Therefore, Appellant’s motion should have been treated as a first PCRA
petition.
Our standard of review for the denial of PCRA relief is “whether the
court’s findings are supported by the record and whether the order is free of
legal error.” Commonwealth v. Kutnyak, 781 A.2d 1259, 1261 (Pa.
Super. 2001) (citation omitted).
We observe that:
an unrepresented petitioner who is indigent has a right to court-
appointed counsel to represent him on his first PCRA petition.

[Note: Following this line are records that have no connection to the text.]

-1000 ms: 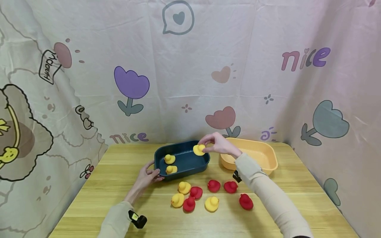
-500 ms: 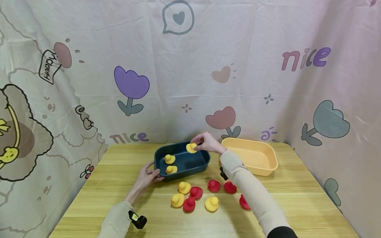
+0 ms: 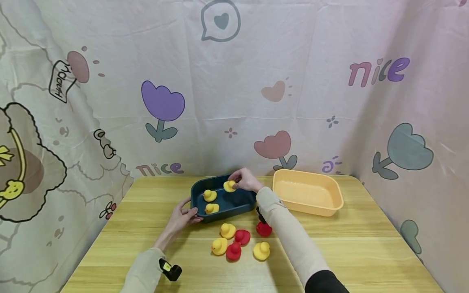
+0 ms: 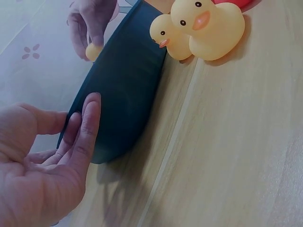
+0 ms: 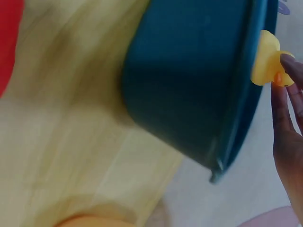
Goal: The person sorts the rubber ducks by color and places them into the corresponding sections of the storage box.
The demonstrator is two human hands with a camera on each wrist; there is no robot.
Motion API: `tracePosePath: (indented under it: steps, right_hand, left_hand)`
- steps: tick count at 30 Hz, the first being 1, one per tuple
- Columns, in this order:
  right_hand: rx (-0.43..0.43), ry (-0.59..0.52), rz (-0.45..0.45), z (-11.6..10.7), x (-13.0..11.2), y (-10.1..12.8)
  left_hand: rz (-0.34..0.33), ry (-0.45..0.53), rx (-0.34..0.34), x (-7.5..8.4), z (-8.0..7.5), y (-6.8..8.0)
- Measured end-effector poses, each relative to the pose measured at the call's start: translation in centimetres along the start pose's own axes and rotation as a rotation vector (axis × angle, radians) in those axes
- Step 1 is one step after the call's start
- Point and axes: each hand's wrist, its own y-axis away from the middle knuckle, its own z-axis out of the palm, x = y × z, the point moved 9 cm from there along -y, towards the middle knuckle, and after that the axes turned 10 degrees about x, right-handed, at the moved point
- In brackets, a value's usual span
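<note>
With thumb and fingers on either side of the rim, my left hand (image 3: 179, 218) grips the left end of a dark blue tray (image 3: 230, 212). The left wrist view shows those fingers (image 4: 87, 125) lying against the outer wall. My right hand (image 3: 247, 180) pinches a yellow rubber duck (image 3: 229, 186) over the back part of the tray. In the right wrist view this duck (image 5: 266, 61) shows just beyond the rim, between thumb and fingers. Inside the tray, at its left, sit two yellow ducks, one behind (image 3: 209, 195) and one in front (image 3: 211, 208).
A yellow-orange tray (image 3: 307, 191) stands at the back right. In front of the blue tray lie loose yellow ducks (image 3: 261, 251) and red ducks (image 3: 233, 252). My right sleeve (image 3: 289, 240) crosses over the table's right side. A patterned cloth (image 3: 227, 97) hangs behind.
My right hand has carried the yellow duck leftward over the blue tray, then slightly lower. Its forearm now covers red ducks seen earlier at the right. My left hand stays put.
</note>
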Motion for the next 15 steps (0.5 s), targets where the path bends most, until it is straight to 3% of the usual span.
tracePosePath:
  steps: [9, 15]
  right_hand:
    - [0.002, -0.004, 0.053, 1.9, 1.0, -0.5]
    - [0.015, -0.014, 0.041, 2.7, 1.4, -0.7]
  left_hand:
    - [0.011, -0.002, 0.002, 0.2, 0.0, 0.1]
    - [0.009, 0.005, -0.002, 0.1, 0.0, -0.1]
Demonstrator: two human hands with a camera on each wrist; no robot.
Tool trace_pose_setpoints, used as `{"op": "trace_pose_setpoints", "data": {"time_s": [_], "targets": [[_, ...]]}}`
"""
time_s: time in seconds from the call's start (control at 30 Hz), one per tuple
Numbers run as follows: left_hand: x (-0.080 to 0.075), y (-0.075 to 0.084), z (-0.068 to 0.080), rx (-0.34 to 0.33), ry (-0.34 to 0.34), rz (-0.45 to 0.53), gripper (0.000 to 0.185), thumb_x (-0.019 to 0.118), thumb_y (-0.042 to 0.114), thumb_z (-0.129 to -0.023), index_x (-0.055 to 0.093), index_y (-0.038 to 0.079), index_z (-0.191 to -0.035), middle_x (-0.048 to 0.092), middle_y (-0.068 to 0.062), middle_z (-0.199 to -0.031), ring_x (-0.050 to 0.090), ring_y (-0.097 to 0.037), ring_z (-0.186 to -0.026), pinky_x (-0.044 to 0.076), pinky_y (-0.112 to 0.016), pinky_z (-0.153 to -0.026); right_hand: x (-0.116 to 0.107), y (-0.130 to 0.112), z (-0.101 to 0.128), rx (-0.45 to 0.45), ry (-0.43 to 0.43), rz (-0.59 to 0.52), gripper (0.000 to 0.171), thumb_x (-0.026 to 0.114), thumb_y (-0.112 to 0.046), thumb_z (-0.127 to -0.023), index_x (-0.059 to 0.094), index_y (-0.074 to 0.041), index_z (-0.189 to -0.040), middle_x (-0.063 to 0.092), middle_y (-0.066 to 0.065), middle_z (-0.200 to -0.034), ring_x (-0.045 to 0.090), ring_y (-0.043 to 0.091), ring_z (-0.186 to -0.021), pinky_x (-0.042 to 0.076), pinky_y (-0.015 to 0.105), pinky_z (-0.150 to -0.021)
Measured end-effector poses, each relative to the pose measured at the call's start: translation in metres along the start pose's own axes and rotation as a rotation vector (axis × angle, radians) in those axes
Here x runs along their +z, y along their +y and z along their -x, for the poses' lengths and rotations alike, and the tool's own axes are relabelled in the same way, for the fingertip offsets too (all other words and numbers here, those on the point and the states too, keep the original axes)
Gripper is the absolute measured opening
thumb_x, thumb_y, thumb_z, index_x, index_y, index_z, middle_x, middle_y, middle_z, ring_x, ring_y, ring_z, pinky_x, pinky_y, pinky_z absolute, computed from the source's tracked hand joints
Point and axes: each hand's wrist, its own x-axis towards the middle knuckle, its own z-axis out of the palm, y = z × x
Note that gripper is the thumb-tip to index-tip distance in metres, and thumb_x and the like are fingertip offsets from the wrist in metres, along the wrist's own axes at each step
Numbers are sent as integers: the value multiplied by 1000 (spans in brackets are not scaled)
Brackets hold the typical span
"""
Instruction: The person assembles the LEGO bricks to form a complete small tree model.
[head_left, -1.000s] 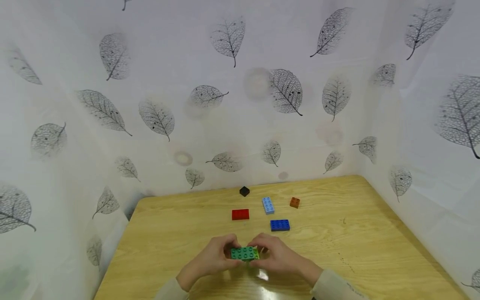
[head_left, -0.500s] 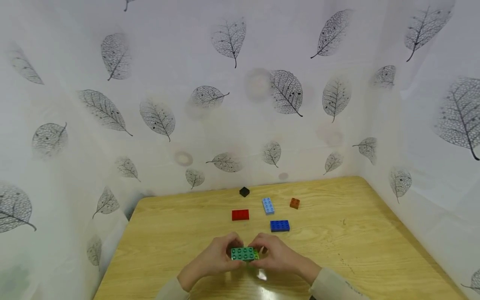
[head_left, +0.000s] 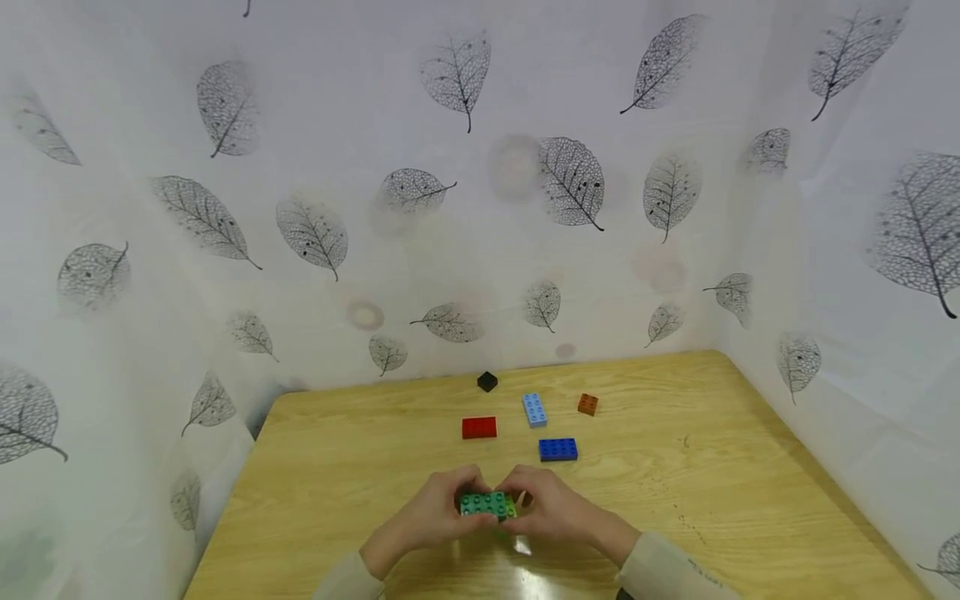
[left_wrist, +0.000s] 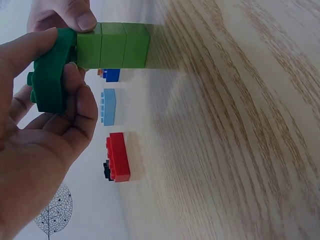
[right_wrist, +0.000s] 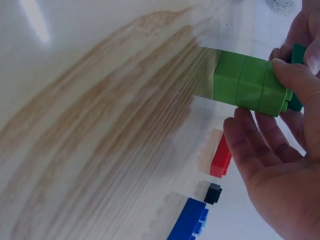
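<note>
My left hand point(head_left: 433, 510) grips a dark green eight-stud toy brick point(left_wrist: 50, 75) between thumb and curled fingers. That brick lies over the studded top of a stack of three light green bricks point(left_wrist: 113, 46) and juts out past it to the left. In the left wrist view it sits at a slight tilt, with some light green studs showing between. My right hand point(right_wrist: 280, 185) holds the upper part of the stack, thumb on one side and fingers on the other. The stack stands upright on the wooden table point(head_left: 337, 467), its lower end at the tabletop.
Beyond the hands lie a red brick point(head_left: 479, 427), a dark blue brick point(head_left: 558, 450), a light blue brick point(head_left: 535, 410) and a small brown brick point(head_left: 588, 404). A black brick point(head_left: 487, 382) sits near the back edge, before a leaf-print curtain point(head_left: 465, 250).
The left thumb and fingers have shifted slightly right along the dark green brick, closer to the right hand. The right hand and the loose bricks stay about where they were.
</note>
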Motion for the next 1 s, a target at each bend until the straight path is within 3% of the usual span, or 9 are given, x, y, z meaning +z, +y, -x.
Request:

The denial of PCRA relief cannot stand unless the petitioner was
afforded the assistance of counsel. The PCRA court may not first
evaluate the merits of the petition, as was done in this case, and
then [not appoint] counsel because the petition lacks merit. To
do so undermines the very purpose of appointing counsel and
thwarts the intent of the Legislature in providing counsel to
indigent petitioners in collateral proceedings. The issue of
whether the petitioner is entitled to relief is another matter
entirely, which is to be determined after the appointment of
counsel and the opportunity to file an amended petition.
Id. at 1262 (citations and quotation marks omitted).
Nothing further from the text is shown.